In other words, it will take at least several months for oil demand to increase in a way that would be significant for prices over a period longer than 24 hours. That is, of course, if there aren’t serious side effects from approved vaccines that could wreak a whole new kind of chaos on oil and other markets.

Meanwhile, OPEC + is contributing to bullish sentiment by signaling that it would extend its current rate of production cuts until 2021, although it remains to be decided how long the extension will be. The cartel will meet next Monday and Tuesday to discuss the issue.

Related: EIA sees WTI crude oil averaging $ 44 in 2021

News from China this week is also supporting prices: Bloomberg reported that the country has begun to reduce oil inventories as domestic demand increases and imports decline as independent refineries have used most of their import quotas. Chinese stocks were a cause for concern among oil traders when they were close to capacity, so news of a decline was welcome.

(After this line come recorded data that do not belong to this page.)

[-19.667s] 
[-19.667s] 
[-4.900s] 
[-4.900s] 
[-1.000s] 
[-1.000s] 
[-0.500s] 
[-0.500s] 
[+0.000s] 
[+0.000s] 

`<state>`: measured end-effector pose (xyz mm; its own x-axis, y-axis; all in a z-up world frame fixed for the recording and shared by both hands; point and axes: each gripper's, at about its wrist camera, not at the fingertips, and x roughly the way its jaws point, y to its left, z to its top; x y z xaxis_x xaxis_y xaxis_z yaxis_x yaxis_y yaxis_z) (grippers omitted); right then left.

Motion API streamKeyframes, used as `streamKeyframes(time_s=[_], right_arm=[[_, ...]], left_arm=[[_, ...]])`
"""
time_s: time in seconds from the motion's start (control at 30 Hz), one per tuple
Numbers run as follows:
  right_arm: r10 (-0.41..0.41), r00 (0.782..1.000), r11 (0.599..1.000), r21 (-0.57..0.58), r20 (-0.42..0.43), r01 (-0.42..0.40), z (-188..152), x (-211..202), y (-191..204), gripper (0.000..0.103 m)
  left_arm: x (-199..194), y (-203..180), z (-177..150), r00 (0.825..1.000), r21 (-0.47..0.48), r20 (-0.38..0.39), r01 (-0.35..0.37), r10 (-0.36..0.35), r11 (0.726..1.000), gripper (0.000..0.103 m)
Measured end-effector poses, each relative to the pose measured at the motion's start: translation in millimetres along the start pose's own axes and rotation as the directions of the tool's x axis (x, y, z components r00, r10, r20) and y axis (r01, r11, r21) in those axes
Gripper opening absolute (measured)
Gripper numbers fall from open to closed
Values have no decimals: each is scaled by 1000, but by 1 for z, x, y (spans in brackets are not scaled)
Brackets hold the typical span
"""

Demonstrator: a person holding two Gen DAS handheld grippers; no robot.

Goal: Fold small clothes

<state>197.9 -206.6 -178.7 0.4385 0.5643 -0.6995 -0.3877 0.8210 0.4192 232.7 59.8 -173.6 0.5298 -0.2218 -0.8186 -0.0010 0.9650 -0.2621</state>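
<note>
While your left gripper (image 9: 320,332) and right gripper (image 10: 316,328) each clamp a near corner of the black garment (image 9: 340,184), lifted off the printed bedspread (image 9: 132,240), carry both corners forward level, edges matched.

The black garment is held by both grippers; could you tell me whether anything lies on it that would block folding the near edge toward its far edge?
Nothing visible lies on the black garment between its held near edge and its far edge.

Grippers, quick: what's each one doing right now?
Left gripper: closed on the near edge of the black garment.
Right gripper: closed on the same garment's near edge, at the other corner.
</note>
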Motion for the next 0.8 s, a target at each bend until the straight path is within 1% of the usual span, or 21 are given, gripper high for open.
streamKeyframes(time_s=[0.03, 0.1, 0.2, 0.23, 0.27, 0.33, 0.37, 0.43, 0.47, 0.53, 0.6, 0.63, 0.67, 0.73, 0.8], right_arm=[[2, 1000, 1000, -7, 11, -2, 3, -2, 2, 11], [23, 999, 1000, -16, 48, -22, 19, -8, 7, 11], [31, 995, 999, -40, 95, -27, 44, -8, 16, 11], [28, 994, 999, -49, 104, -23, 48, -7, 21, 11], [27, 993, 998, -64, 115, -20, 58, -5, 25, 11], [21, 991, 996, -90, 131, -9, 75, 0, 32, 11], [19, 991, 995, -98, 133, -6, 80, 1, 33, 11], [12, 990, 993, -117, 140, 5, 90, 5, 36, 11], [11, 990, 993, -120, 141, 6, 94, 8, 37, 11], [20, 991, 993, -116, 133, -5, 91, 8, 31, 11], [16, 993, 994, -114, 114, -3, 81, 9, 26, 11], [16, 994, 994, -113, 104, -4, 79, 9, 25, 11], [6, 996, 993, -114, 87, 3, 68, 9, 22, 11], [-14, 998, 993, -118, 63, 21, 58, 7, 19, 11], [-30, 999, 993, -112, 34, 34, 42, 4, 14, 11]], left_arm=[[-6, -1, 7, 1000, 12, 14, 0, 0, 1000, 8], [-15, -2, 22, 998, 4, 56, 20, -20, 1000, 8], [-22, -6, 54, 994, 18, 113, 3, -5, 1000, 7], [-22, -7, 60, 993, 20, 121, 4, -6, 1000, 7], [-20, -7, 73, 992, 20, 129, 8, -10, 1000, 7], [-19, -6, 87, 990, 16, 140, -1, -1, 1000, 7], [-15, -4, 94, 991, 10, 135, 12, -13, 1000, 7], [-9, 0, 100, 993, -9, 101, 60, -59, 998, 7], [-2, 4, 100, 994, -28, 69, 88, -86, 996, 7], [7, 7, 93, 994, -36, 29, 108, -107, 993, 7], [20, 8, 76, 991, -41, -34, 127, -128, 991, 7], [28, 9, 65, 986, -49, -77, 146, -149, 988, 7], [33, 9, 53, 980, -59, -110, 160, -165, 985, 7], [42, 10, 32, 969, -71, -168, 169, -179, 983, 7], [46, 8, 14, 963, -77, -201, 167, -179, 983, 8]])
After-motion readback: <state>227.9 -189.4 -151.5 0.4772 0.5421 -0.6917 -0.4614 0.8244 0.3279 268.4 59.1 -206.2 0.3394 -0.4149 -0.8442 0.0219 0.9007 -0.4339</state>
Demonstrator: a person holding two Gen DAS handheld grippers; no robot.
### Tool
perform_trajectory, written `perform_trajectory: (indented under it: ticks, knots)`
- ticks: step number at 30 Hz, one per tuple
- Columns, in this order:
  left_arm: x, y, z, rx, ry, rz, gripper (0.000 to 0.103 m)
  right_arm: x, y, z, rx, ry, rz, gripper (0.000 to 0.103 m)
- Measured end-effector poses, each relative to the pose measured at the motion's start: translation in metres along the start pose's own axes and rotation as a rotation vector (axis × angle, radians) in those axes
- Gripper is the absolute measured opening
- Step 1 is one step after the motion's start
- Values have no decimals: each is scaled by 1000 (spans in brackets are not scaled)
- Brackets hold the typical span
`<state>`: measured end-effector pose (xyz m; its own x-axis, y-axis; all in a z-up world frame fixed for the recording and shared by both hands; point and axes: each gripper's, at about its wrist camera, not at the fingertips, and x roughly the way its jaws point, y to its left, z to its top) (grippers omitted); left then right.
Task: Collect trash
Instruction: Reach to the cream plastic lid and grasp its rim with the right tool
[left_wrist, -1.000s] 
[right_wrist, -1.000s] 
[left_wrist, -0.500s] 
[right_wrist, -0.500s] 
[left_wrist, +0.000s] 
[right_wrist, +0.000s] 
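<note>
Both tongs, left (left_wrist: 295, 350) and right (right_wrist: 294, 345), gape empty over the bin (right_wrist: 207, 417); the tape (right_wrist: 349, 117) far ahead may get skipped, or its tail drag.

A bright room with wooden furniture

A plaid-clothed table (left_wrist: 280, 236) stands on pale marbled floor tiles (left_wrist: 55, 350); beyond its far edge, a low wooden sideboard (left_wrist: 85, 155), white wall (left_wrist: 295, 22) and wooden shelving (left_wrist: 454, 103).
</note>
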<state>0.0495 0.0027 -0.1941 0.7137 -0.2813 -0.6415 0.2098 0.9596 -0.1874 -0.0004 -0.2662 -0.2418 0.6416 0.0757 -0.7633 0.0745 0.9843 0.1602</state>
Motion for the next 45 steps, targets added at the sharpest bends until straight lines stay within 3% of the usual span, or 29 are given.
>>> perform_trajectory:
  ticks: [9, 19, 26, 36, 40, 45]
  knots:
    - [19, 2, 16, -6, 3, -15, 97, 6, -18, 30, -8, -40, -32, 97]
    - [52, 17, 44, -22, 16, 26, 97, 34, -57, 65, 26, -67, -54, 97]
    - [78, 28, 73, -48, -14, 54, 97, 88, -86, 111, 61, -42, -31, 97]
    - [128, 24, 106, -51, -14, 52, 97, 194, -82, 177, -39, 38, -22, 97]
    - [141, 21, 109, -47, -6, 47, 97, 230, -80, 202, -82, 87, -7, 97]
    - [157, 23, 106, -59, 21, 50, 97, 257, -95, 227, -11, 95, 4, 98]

Right now, things are looking good for oil. Pharmaceutical companies are forced to keep providing updates, and these will most likely not be positive. The rally could last a week or two if OPEC + decides on an extension of more than three months. But it will likely end when traders get a reality check, which is bound to happen. Air travel will not return to pre-pandemic levels overnight. It won’t return to normal even in two weeks. It will take months.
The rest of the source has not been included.